━━━━━ DATA EXTRACT
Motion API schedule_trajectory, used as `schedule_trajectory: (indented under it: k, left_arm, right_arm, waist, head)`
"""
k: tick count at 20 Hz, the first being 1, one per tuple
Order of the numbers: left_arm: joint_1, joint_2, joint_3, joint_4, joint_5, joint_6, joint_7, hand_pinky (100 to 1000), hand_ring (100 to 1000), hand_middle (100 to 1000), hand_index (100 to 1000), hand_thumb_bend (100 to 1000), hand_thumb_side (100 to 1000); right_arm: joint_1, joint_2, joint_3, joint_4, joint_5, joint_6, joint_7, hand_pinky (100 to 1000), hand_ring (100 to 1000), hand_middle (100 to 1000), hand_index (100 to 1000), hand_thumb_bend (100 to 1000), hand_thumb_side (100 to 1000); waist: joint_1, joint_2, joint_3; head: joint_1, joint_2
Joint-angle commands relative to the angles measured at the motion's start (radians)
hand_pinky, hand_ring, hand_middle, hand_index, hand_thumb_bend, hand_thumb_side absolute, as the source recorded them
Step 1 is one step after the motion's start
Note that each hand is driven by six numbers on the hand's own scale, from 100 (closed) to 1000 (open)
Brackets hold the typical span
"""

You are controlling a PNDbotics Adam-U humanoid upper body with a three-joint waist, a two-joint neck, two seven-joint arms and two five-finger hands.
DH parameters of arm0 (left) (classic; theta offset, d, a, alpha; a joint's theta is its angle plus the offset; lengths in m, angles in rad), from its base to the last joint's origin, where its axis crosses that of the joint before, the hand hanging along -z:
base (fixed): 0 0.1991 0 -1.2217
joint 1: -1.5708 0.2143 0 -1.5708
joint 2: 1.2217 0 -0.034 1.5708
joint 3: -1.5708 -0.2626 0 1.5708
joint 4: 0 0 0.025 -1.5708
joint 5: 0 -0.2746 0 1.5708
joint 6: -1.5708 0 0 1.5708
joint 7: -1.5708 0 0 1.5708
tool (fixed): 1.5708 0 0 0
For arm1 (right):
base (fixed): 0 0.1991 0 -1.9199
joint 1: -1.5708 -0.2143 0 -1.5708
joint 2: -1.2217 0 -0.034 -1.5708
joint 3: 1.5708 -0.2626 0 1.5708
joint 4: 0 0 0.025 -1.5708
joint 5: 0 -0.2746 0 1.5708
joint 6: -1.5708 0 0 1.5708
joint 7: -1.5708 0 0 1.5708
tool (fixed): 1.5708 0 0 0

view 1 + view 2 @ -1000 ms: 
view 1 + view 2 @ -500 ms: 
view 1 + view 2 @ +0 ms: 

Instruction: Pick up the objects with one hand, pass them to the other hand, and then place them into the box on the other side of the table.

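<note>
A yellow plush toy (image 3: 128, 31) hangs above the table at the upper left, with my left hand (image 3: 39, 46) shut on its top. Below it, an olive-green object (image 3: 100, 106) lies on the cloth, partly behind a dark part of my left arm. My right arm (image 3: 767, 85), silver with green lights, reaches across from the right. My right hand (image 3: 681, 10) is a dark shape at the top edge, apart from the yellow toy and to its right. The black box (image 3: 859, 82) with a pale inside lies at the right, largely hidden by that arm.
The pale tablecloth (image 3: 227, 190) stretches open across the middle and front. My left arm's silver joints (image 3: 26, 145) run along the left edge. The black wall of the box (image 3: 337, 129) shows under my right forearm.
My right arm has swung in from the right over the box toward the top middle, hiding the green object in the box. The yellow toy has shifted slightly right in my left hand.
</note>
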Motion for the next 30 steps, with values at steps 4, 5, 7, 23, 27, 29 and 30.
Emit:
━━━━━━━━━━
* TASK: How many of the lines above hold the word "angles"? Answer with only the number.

* TASK RESULT: 2